What the task asks => How many lines below contain the word "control"? Give only the number.

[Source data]
__________________________________________________

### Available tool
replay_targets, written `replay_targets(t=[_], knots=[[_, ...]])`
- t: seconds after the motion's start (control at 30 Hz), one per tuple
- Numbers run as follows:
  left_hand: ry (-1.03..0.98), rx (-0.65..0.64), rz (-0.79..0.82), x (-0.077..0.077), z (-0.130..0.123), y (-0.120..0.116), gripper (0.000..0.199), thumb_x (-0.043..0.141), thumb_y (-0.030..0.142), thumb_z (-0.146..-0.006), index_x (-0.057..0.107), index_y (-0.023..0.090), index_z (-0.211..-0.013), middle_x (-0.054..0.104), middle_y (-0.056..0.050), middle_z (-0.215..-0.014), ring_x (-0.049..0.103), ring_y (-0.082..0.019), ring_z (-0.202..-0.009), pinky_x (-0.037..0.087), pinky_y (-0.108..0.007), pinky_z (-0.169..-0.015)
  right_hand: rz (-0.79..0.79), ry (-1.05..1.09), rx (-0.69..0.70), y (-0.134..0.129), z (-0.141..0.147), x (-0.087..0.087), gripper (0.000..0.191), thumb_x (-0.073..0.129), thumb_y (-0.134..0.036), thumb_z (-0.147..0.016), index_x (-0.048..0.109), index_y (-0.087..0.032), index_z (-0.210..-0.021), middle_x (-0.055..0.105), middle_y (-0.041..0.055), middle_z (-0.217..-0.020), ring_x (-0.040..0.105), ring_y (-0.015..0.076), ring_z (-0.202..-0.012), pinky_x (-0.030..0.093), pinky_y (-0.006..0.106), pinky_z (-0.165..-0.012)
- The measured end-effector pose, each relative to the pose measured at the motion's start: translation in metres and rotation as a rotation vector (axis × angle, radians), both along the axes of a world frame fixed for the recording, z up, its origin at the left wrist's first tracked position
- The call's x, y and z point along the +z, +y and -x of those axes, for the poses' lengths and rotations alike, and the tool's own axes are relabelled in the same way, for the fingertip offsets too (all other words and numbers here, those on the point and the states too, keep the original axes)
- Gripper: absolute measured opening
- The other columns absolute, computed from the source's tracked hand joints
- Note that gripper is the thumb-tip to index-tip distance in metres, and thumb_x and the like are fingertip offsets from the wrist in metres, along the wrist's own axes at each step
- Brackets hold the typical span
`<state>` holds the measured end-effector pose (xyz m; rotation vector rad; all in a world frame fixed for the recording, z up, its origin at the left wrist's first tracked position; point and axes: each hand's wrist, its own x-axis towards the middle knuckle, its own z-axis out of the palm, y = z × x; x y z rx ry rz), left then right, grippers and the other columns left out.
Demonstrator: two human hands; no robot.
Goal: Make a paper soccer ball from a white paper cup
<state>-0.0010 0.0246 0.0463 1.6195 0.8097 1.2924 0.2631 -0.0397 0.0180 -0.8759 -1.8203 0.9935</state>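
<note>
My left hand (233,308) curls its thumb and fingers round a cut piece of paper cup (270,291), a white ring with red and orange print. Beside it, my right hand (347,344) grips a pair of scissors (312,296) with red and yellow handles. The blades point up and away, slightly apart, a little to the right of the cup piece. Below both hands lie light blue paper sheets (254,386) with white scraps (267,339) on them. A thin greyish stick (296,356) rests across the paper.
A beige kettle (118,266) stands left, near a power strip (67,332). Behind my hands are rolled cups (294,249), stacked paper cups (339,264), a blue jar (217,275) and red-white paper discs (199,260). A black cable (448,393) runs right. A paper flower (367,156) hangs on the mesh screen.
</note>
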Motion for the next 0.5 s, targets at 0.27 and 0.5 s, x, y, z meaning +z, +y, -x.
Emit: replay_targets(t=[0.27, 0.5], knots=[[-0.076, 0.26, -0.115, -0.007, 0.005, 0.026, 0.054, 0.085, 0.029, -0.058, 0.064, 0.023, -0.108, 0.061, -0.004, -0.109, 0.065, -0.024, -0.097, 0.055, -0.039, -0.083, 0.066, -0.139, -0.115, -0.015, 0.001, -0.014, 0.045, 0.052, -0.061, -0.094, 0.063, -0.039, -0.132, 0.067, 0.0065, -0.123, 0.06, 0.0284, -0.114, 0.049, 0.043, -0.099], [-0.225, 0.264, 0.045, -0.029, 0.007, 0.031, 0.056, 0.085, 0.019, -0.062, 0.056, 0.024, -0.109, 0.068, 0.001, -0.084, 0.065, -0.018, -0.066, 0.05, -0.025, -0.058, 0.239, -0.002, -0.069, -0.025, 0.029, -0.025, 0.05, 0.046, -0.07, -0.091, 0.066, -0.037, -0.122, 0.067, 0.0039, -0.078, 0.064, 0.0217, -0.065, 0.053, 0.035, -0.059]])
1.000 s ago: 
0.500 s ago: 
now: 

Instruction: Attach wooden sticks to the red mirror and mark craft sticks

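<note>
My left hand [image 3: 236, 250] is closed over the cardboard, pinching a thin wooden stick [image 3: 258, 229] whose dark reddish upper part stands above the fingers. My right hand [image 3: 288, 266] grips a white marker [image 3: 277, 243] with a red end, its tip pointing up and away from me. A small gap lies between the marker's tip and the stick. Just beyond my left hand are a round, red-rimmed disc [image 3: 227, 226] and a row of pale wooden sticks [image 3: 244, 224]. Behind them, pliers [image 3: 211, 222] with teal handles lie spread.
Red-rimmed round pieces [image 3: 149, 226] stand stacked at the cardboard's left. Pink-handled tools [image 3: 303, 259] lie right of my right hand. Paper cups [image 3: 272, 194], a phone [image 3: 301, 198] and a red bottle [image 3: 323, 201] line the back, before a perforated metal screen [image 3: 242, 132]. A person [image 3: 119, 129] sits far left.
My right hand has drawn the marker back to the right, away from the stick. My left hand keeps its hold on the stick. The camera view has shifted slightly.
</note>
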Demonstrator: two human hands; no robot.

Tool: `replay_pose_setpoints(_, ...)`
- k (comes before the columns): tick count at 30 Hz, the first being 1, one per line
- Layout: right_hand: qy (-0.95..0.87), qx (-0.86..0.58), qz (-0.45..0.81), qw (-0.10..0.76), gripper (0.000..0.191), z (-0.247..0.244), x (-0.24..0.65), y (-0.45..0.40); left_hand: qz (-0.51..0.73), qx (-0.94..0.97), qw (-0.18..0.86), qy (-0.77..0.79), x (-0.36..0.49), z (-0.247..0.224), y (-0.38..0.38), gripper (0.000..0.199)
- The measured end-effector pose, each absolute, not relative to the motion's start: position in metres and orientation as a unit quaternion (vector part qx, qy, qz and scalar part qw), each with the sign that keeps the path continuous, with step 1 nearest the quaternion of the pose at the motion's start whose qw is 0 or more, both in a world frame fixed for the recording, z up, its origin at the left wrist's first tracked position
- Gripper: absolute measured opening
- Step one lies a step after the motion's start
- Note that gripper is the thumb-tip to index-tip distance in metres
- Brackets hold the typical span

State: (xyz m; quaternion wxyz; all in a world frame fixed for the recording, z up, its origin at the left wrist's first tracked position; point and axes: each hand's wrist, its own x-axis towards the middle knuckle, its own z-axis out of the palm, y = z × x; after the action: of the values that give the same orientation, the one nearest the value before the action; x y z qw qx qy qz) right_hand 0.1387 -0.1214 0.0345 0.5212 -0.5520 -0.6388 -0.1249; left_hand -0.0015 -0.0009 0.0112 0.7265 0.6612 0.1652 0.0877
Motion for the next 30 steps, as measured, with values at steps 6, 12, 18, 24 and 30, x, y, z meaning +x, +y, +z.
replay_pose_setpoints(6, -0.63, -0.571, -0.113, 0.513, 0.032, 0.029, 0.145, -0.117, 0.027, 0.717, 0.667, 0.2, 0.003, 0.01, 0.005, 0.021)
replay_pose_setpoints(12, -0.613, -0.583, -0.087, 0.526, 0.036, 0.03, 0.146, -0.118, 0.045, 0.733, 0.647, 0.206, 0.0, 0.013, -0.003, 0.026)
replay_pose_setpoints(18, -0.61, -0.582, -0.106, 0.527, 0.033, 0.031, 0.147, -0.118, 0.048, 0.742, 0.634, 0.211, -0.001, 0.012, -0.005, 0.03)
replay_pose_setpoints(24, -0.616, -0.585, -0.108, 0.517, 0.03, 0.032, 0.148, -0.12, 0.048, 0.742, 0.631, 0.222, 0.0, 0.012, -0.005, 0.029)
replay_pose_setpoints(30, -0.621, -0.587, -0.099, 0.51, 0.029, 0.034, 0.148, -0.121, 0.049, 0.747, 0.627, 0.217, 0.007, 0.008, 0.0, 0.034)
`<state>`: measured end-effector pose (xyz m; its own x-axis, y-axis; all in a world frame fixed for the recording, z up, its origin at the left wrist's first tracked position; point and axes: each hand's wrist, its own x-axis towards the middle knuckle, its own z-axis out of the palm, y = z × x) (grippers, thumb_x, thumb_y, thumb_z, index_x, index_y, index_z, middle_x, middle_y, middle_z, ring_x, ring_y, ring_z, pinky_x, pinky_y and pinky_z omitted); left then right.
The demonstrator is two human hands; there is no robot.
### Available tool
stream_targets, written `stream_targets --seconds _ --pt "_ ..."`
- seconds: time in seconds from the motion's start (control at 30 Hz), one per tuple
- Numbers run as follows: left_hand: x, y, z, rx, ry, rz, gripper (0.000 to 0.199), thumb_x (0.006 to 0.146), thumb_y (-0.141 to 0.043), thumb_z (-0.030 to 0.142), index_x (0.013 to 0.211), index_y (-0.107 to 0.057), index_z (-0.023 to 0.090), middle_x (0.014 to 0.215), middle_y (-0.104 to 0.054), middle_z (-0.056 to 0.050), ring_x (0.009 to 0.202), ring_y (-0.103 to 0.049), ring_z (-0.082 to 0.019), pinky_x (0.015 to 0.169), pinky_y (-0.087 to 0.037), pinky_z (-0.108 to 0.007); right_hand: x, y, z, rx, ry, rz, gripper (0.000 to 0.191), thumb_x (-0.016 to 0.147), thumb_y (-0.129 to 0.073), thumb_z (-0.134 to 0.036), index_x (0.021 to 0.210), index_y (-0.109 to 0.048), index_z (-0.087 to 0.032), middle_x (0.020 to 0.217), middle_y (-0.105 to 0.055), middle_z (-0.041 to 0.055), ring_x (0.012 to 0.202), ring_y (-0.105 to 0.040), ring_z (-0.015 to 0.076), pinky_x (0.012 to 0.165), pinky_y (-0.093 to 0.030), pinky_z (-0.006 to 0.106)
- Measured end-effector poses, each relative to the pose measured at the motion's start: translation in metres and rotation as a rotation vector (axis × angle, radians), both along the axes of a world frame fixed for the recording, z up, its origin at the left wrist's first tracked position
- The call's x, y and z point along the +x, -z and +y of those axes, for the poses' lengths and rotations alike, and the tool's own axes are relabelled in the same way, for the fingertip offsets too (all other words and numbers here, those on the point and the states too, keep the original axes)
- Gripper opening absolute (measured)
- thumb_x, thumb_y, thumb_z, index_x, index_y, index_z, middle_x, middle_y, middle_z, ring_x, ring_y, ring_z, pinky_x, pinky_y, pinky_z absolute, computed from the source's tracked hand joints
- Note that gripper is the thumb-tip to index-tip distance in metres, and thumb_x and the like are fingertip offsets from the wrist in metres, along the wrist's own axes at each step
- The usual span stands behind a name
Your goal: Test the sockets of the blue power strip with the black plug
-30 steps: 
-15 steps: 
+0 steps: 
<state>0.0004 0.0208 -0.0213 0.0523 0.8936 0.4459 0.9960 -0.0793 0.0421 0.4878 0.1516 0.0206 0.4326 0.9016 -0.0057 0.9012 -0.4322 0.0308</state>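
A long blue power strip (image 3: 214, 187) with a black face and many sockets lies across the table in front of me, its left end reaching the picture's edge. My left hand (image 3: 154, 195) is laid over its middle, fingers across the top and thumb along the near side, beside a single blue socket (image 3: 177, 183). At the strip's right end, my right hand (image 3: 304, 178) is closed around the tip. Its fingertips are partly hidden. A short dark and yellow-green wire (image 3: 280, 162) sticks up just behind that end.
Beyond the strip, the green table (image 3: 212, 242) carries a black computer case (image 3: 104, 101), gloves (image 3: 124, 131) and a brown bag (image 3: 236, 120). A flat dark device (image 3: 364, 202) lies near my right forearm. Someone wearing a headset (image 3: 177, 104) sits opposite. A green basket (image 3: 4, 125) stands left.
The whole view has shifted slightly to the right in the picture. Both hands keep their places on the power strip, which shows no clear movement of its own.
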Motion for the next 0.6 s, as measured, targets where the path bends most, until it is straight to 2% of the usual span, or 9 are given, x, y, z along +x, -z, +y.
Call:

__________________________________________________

Solution for this exercise => 2